2019-05-14 19:20:08 Written by  Martin Plaut Published in English Articles Read 2095 times

May 14, 2019 News

This is most peculiar. Why did the Qatar National Bank go to a London court to try to win back $250 million from Eritrea?

The details are sketchy, but come from an authoritative source: Law 360 – which supplies information to business.

Below is as much as I can see at present.

Service Row Delays Qatari Bank’s $250M Eritrean Loan Fight

Law360, London (May 10, 2019, 6:23 PM BST) — A London judge Friday opted not to decide if Qatar National Bank can give Eritrea notice of a $250 million lawsuit over an unpaid loan outside of normal diplomatic channels until…

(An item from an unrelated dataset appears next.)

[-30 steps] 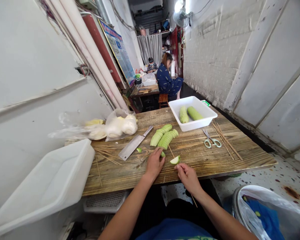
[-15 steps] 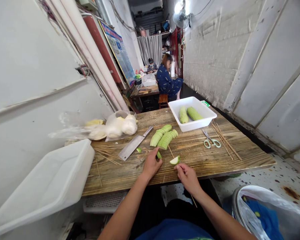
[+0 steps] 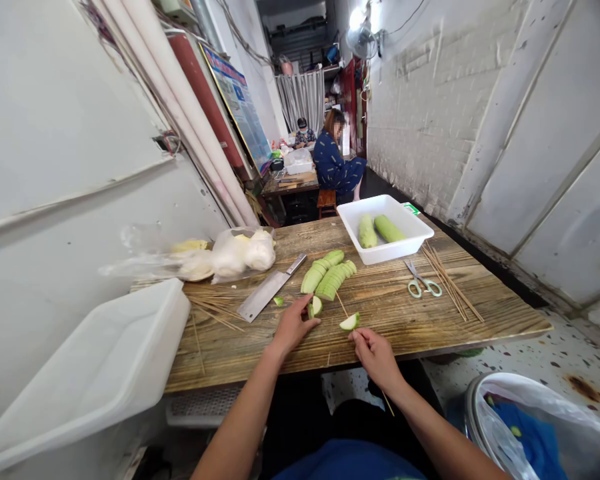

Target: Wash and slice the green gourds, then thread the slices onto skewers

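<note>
Between the fingertips of my left hand (image 3: 294,325) is a half-round zucchini slice (image 3: 317,306), its pale cut face showing. My right hand (image 3: 376,351) pinches a thin wooden skewer (image 3: 341,303), which runs through another zucchini slice (image 3: 349,323) just beyond my fingers. The skewer's tip points up and left toward the cut zucchini, and its other end sticks out below my hand. Just past my left hand, two zucchini halves (image 3: 336,281) lie sliced in rows on the wooden table (image 3: 395,313). A cleaver (image 3: 265,295) rests to their left beside a small green scrap (image 3: 279,301).
A white tub (image 3: 385,250) with two whole zucchinis stands at the back right. Scissors (image 3: 423,283) and loose skewers (image 3: 453,283) lie right of it. Plastic bags (image 3: 235,253) and a large white bin (image 3: 173,333) are at left. A lined bucket (image 3: 473,413) stands lower right. Two people sit farther back.
My left hand has drawn back slightly to the left, and the slice in it has turned so its cut face shows. My right hand and the skewer have stayed nearly still.
</note>
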`<state>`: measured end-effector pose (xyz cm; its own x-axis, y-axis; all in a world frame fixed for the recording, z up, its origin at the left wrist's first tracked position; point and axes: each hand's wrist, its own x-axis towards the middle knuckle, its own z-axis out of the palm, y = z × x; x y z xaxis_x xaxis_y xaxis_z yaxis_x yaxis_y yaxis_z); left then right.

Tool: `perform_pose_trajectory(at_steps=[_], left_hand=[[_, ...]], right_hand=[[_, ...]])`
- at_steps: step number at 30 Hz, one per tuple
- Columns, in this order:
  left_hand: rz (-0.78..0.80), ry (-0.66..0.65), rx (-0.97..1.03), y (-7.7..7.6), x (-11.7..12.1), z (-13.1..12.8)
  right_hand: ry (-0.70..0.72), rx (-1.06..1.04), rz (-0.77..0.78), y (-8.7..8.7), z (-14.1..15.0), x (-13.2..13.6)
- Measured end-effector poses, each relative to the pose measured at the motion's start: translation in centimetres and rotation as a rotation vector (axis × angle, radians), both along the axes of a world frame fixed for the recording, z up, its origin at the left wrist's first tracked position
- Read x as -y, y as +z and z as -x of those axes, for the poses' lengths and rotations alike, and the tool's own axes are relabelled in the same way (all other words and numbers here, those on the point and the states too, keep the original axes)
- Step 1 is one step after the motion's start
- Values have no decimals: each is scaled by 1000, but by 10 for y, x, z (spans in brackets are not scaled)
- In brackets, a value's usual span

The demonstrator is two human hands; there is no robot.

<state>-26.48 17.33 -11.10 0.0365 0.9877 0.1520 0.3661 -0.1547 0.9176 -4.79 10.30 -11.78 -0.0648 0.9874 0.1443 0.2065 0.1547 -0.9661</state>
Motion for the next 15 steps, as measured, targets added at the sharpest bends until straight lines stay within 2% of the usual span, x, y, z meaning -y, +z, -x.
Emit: perform_pose_trajectory(at_steps=[3,5,7,11,15], left_hand=[[141,109,453,7,4,-2],[224,58,827,13,8,-5],[301,-5,1096,18,11,-8],[385,15,1298,22,15,-20],[360,19,1253,28,20,-29]], right_hand=[[8,10,-11,1,1,3],[42,35,-29,4,4,8],[89,70,-55,7,8,15],[131,111,-77,14,18,24],[134,117,-66,13,22,24]])
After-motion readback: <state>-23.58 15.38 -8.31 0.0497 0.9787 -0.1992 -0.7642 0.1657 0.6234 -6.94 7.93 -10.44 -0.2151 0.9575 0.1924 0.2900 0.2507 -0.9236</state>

So what could be behind this?
On the one hand there has been speculation that Eritrea is running out of money and finding it hard to repay loans.
On the other hand we know that relations between Eritrea and Qatar were excellent at one time.
There was even a story that the Emir of Qatar was building a luxury resort on the Eritrean island of Kebir in the Red Sea. Images of the resort appears on the internet.
dahlak development - Eritrea 2
But relations between Qatar and Eritrea have been frozen since 2015, when Eritrea decided to change sides and move to back the Saudi-UAE war in Yemen.
The rift had wide implications.
This is what Statfor (a global security intelligence firm advising business and government) said.
“In the case of Eritrea, when the UAE military was ejected from Djibouti at the beginning of the Saudi-led intervention in Yemen in 2015, Abu Dhabi quickly engagedwith the government in Asmara over access to its port of Assab. Until then, Eritrea had been close to Iran, receiving aid and allowing the Iranian navy use of Assab. Eritrea also had good relations with Qatar, which had kept a contingent of troops along a disputed Djibouti-Eritrea border until Eritrea sided with the UAE and Saudi Arabia in their dispute with Qatar. Eritrea cut ties with Iran and agreed to allow the UAE to build up military facilities just across the Bab el-Mandeb from Yemen’s southwest coast. The bases there have played a crucial role in the UAE’s ability to conduct military operations in southern Yemen, including the amphibious assault to retake Aden from Houthi forces in August 2015. In exchange, according to experts, the UAE and Saudi Arabia have helped modernize Eritrea’s power grid and have given in-kind assistance of oil, among other aid. According to the U.N. panel of experts on Somalia and Eritrea sanctions, Eritrea deployed around 400 troops to Yemen as part of the coalition forces. Eritrea’s budding ties to the UAE and Saudi Arabia – an apparent lifeline offering relief from its international isolation – triggered an alarmed response in Addis Ababa.”
Ever since, Qatar and its media house, al-Jazeera, have taken a much tougher line with Eritrea.
Al-Jazeera now regularly carries hard-hitting exposes about Eritrea and the fate of Eritreans.
All of which leads us back to the London court case. We will have to see how this develops, but the Eritrean state keeps much of its finance off-shore and squabbles with its hosts in foreign lands are hardly surprising.
What was the loan taken out for? And why, as the report states was it “an unpaid loan outside of normal diplomatic channels”. We await further developments.